Pico 300alpha2 Exploit 〈LEGIT〉

In early 2025, a team of researchers from the Industrial Exploit Lab at Securitas Global disclosed three distinct but interlocking vulnerabilities affecting firmware versions 3.0.12 to 3.2.0 of the Pico 300alpha2. They collectively dubbed the attack chain "AlphaLink" , though the security community quickly began referring to the primary remote code execution (RCE) vector as the pico 300alpha2 exploit.

The exploit combines:

The public disclosure of the pico 300alpha2 exploit marks a turning point for small-to-medium automation controllers.

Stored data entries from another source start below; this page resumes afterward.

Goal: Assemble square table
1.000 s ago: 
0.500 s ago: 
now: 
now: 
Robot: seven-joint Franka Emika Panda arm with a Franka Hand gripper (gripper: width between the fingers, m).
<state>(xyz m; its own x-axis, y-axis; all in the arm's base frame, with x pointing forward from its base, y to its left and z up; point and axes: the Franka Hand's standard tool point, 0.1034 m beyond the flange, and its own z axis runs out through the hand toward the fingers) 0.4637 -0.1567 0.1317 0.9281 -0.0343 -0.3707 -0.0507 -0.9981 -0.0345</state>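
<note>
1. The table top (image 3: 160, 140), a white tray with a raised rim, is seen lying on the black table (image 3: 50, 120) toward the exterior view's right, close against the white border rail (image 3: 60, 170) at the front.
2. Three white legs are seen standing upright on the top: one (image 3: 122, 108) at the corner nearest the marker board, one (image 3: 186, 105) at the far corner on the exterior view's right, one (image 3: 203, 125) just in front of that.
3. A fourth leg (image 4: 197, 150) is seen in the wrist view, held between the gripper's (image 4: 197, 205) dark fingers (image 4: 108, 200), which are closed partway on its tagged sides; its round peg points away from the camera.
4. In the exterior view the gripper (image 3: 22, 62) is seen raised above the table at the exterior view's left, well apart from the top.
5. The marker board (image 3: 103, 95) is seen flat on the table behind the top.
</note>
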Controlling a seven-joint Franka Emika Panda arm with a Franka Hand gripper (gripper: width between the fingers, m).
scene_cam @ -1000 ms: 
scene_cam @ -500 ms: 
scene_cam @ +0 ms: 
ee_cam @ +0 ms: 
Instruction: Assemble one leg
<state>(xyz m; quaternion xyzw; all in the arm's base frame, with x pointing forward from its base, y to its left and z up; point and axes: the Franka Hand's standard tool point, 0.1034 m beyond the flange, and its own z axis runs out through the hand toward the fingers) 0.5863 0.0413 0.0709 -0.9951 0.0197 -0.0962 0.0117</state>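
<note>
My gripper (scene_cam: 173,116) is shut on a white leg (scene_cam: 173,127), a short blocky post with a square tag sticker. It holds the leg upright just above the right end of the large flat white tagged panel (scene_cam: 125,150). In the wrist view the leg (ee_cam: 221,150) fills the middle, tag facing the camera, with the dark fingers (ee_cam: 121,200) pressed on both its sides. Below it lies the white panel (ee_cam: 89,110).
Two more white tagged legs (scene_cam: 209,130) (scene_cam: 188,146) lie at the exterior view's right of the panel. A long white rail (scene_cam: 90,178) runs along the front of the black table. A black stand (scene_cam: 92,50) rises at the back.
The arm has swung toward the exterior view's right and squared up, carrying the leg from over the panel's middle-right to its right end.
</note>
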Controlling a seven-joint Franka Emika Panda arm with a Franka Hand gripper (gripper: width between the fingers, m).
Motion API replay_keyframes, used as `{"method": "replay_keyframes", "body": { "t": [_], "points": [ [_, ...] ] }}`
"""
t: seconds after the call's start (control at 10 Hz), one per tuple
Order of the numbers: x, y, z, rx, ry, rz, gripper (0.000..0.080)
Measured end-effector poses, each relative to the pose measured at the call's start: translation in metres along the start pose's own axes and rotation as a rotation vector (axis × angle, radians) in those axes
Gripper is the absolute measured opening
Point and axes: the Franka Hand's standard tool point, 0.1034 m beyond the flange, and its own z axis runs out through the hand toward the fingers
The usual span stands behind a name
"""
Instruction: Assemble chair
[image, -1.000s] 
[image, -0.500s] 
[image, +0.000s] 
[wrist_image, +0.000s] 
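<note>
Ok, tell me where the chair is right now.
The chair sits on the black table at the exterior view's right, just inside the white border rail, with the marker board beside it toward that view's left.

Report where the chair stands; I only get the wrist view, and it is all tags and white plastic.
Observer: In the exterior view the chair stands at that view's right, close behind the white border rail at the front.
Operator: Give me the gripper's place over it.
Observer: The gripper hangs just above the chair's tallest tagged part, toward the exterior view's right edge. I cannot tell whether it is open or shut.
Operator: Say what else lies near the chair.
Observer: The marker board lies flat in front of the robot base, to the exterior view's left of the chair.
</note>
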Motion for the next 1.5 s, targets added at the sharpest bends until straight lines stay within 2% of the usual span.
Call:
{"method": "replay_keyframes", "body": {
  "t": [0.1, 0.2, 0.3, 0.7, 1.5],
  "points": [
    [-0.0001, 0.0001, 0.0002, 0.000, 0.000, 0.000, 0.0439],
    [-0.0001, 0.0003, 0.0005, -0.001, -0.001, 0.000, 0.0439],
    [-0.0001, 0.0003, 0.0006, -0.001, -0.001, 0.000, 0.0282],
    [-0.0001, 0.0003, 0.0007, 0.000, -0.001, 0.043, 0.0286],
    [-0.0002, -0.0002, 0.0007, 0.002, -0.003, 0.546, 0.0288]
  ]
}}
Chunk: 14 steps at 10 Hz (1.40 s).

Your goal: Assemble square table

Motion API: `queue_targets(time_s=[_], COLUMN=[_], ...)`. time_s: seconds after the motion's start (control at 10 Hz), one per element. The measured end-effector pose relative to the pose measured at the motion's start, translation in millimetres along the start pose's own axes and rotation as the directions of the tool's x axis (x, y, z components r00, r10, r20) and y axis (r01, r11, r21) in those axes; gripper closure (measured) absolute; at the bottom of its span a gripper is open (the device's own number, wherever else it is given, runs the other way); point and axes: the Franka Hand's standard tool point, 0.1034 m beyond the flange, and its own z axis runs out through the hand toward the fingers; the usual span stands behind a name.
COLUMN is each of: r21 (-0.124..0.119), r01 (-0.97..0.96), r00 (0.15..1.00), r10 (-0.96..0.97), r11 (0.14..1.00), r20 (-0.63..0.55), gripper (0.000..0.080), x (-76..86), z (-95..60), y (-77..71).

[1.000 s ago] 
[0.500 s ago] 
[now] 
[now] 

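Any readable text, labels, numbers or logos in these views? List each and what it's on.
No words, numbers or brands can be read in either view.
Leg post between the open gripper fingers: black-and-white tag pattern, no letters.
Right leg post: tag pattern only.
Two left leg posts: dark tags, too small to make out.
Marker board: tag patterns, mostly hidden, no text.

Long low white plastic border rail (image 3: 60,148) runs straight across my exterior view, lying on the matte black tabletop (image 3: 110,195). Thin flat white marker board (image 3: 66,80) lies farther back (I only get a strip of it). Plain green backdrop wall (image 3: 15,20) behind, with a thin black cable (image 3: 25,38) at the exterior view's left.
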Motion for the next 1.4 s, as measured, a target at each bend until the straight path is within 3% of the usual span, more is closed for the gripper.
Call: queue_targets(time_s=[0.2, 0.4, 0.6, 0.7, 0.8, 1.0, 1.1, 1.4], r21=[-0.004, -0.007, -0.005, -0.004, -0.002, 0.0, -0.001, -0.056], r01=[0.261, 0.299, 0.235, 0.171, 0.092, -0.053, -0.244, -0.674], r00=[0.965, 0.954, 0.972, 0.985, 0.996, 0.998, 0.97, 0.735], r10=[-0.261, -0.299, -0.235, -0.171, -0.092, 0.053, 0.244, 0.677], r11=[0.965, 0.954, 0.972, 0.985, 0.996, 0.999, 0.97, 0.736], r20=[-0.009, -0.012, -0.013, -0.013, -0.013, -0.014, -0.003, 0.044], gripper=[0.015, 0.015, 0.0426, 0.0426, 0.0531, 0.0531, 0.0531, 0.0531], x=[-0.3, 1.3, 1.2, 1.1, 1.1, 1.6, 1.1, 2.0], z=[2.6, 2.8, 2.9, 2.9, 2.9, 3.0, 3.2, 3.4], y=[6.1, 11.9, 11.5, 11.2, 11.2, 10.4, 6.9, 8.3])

While Pico Systems has responded responsibly with a patch, the installed base is vast, and many devices will remain unpatched for years. pico 300alpha2 exploit

As defenders, we must move beyond reactive patching and adopt a mindset of "secure-by-design" for all control system components. That means pushing for memory-safe languages (Rust, Go) in embedded development, enforcing cryptographic best practices, and—most urgently—segmenting our OT networks as if every PLC is already compromised.

The pico 300alpha2 is not the last such exploit. It is, however, a powerful lesson. Heed it before your water, power, or factory becomes the next case study. In early 2025, a team of researchers from


Given the severity of the pico 300alpha2 exploit, immediate action is required. Below is a layered defense strategy.

Patching the bootloader is necessary but not sufficient. Organizations using the Pico 300alpha2 in security-critical roles should adopt a defense-in-depth approach: Given the severity of the pico 300alpha2 exploit,

A malicious actor replaces a legitimate Pico 300alpha2 module in a factory’s edge gateway with a pre-infected unit. The exploit lies dormant until the gateway receives a specific USB trigger (e.g., a firmware update tool). Once triggered, the attacker gains persistent kernel-level access.